Data follows below. Repeat exactly the lines between the line holding "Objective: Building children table" and the line holding "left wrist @", inclusive, and nothing more; drop pictures.

[Start of Attachment]

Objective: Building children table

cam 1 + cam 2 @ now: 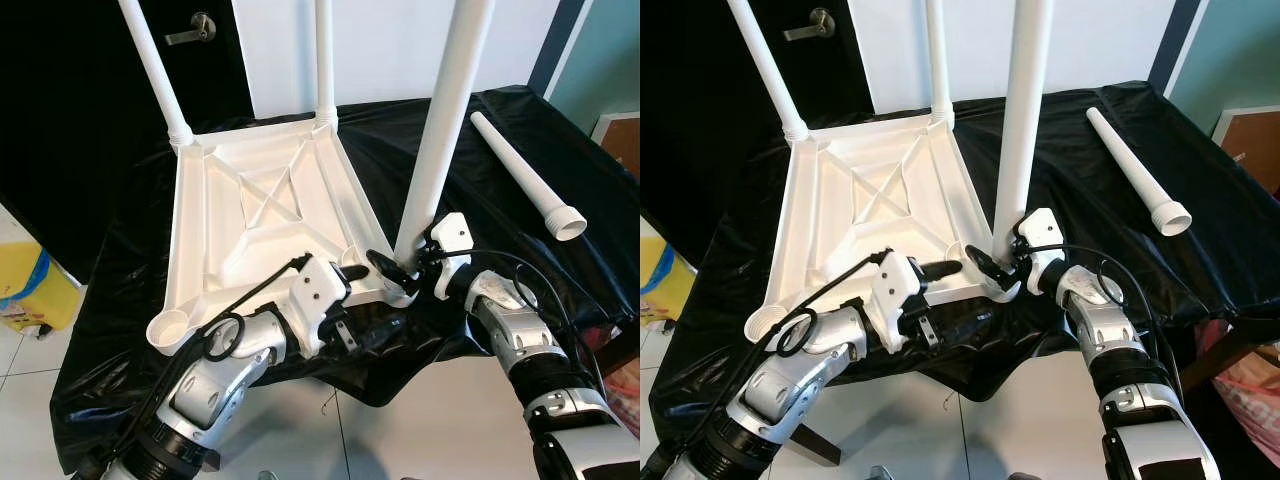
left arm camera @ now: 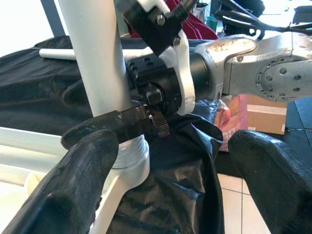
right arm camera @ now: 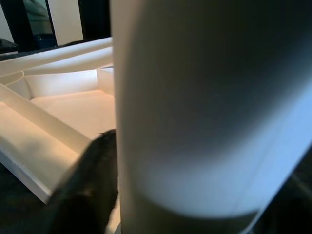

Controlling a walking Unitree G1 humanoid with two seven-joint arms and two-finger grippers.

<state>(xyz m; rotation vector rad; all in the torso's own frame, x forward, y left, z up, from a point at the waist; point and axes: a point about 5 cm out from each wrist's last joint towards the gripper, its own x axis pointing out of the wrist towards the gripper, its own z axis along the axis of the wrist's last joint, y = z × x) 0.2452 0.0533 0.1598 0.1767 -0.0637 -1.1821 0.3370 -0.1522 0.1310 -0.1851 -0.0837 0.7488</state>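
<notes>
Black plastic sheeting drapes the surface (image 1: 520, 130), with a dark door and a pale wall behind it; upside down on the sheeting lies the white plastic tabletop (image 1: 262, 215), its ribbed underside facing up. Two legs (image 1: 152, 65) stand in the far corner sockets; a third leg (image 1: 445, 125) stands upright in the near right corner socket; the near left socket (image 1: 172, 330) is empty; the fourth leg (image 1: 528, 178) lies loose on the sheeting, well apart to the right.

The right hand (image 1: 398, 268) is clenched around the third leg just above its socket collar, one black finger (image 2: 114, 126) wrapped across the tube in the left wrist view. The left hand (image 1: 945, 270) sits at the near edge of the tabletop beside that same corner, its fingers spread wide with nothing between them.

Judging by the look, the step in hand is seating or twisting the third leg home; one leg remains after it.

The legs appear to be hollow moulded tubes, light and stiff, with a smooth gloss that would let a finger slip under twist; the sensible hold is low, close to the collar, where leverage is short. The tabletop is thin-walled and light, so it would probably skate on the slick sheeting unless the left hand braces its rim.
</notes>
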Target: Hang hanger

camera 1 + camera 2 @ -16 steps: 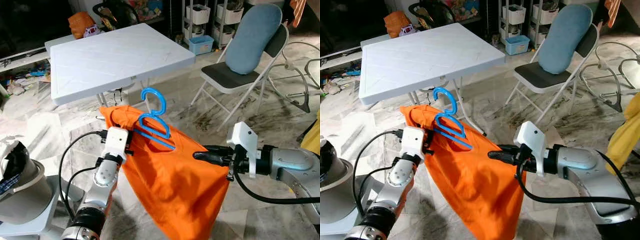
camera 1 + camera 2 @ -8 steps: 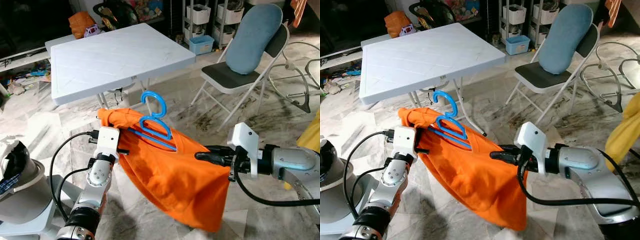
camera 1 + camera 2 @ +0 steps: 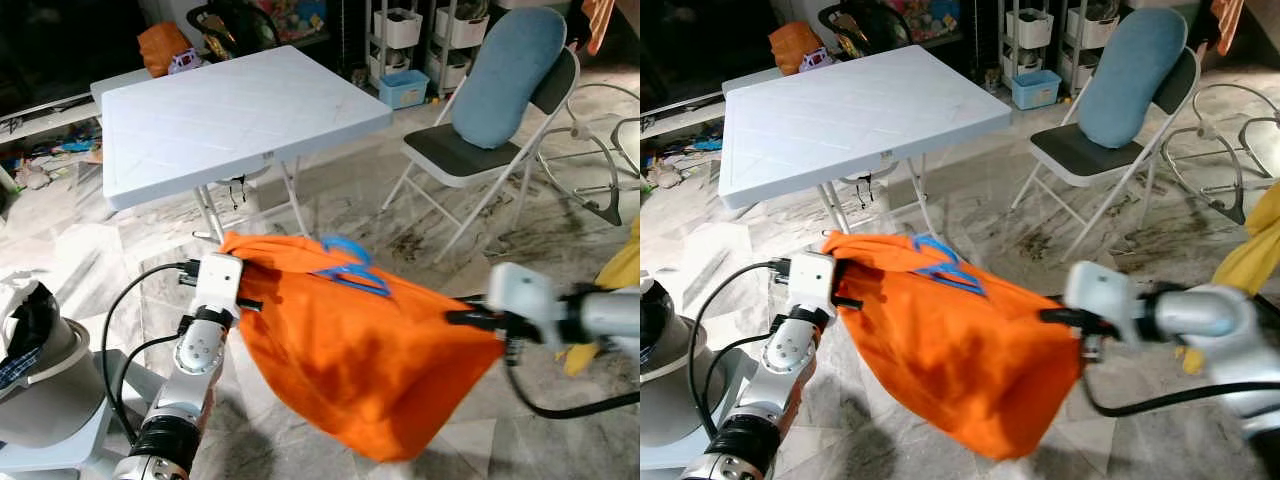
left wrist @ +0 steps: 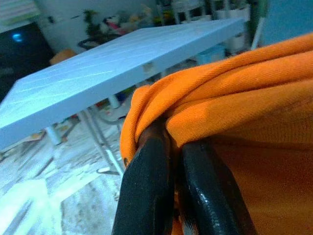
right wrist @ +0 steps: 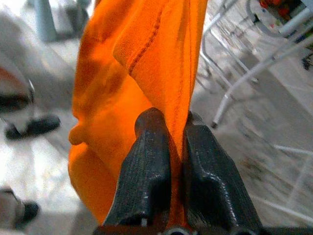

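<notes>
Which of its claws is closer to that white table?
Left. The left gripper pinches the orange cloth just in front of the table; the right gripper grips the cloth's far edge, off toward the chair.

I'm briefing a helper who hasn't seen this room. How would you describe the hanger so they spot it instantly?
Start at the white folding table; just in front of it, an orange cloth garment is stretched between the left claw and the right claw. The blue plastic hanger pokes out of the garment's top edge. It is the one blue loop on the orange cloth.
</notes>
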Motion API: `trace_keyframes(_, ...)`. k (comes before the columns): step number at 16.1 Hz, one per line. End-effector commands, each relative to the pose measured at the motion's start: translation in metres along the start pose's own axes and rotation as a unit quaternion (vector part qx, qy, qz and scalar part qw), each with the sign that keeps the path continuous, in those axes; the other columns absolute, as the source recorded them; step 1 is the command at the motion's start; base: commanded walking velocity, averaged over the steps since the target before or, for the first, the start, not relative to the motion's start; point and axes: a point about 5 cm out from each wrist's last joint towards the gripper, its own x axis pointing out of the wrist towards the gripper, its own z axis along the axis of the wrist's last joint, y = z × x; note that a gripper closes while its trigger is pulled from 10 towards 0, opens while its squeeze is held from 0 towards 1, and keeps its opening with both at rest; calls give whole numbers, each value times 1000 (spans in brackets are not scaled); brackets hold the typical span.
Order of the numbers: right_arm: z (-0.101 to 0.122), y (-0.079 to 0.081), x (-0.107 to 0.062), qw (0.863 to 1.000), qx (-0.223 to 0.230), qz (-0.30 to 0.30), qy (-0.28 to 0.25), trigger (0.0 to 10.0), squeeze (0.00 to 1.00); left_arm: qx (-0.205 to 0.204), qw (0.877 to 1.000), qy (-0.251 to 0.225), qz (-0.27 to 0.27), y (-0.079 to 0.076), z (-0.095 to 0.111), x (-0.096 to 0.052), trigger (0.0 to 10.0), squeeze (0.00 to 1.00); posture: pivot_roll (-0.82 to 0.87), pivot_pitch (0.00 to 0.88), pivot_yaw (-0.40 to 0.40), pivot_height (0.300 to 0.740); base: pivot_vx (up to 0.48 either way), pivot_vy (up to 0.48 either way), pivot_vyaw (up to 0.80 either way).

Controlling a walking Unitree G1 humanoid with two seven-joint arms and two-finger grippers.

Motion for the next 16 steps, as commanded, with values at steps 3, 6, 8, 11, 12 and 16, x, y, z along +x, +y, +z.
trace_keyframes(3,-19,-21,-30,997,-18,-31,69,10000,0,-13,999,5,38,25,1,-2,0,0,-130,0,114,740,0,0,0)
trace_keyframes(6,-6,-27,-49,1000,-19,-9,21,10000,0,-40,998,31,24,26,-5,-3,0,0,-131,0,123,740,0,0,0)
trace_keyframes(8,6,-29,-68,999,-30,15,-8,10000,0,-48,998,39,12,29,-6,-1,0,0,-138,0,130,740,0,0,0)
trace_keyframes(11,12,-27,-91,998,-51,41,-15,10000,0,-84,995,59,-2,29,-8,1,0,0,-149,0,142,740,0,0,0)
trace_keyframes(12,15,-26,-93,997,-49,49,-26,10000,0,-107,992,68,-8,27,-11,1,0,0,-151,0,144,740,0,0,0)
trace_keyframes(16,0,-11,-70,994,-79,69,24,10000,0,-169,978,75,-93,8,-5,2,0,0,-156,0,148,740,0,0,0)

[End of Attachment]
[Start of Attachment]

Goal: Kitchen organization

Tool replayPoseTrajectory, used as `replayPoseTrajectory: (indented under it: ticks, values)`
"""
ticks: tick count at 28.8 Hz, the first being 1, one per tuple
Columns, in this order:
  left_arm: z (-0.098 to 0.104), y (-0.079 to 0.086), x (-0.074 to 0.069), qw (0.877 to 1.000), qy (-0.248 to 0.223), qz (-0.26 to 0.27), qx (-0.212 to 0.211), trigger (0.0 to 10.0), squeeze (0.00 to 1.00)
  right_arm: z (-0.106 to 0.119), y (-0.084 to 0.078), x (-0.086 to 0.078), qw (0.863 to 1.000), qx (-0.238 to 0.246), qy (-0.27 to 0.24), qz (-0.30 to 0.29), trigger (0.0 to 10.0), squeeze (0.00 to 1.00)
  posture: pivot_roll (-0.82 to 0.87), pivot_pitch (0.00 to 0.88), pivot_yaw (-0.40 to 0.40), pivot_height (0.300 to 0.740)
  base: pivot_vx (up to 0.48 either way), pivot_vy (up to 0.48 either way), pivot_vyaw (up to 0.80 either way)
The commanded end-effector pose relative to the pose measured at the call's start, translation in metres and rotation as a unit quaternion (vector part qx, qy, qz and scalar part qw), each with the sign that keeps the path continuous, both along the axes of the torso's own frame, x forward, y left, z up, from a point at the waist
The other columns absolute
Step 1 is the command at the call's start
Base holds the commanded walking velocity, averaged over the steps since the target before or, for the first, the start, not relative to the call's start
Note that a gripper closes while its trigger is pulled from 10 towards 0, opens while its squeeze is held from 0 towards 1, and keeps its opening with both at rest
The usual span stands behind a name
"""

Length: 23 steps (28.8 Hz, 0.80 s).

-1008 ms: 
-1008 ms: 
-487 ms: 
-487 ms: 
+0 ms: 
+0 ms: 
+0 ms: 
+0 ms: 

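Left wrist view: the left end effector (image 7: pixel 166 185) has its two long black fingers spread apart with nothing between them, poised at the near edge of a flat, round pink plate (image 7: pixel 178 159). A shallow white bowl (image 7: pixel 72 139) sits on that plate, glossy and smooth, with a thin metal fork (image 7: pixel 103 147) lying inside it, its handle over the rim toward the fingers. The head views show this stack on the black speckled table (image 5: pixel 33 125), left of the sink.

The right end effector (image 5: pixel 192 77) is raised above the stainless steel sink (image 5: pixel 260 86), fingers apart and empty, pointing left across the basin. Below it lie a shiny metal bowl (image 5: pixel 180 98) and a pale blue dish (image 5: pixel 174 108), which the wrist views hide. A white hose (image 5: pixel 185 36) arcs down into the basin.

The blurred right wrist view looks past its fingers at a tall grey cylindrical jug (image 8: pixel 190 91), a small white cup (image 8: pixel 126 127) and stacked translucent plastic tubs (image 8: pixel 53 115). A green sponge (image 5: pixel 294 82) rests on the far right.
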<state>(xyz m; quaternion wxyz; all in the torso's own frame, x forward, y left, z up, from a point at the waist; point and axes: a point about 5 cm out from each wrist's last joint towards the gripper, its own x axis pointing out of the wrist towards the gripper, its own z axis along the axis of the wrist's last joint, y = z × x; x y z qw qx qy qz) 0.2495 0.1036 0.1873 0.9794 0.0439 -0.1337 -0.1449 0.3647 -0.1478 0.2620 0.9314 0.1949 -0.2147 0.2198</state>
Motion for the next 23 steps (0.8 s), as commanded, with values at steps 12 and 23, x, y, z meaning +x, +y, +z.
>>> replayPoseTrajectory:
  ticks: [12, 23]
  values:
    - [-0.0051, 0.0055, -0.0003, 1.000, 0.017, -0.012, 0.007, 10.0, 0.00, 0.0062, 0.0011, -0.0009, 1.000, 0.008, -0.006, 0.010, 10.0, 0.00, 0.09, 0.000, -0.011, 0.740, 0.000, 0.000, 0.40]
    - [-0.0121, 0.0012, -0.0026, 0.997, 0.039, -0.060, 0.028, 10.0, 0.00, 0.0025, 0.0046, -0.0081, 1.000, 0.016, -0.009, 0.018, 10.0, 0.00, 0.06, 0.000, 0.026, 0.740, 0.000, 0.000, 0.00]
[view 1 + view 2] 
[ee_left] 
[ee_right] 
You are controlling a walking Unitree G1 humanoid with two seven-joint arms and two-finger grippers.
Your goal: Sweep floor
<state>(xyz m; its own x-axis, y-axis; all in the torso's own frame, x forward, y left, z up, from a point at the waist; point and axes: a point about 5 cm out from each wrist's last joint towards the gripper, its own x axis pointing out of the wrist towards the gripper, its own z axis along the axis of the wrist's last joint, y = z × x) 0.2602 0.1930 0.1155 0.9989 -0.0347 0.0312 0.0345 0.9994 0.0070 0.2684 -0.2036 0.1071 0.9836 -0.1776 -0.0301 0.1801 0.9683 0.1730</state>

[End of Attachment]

## Written solution
Objective: Building children table

cam 1 + cam 2 @ now: 
left arm camera @ now: 
right arm camera @ now: 

Controlling a walking Unitree G1 humanoid with two seven-joint arms and two-finger grippers.

<state>(xyz m; rotation vector rad; all in the torso's own frame, x forward, y left, z up, from a point at the waist; point and axes: a point about 5 cm out from each wrist's last joint towards the gripper, its own x axis pointing out of the wrist towards the gripper, its own z axis along the axis of the wrist's last joint, y = z × x) 0.2452 0.0533 0.1598 0.1767 -0.0637 -1.1821 0.3370 -0.1522 0.1310 -0.1851 -0.0837 0.7488</state>
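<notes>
Black plastic sheeting drapes the surface (image 1: 520, 130), with a dark door and a pale wall behind it; upside down on the sheeting lies the white plastic tabletop (image 1: 262, 215), its ribbed underside facing up. Two legs (image 1: 152, 65) stand in the far corner sockets; a third leg (image 1: 445, 125) stands upright in the near right corner socket; the near left socket (image 1: 172, 330) is empty; the fourth leg (image 1: 528, 178) lies loose on the sheeting, well apart to the right.

The right hand (image 1: 398, 268) is clenched around the third leg just above its socket collar, one black finger (image 2: 114, 126) wrapped across the tube in the left wrist view. The left hand (image 1: 945, 270) sits at the near edge of the tabletop beside that same corner, its fingers spread wide with nothing between them.

Judging by the look, the step in hand is seating or twisting the third leg home; one leg remains after it.

The legs appear to be hollow moulded tubes, light and stiff, with a smooth gloss that would let a finger slip under twist; the sensible hold is low, close to the collar, where leverage is short. The tabletop is thin-walled and light, so it would probably skate on the slick sheeting unless the left hand braces its rim.
</notes>
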Target: Hang hanger

camera 1 + camera 2 @ -16 steps: 
camera 1 + camera 2 @ -8 steps: 
camera 1 + camera 2 @ +0 steps: 
left wrist @ +0 steps: 

This answer is complete as written.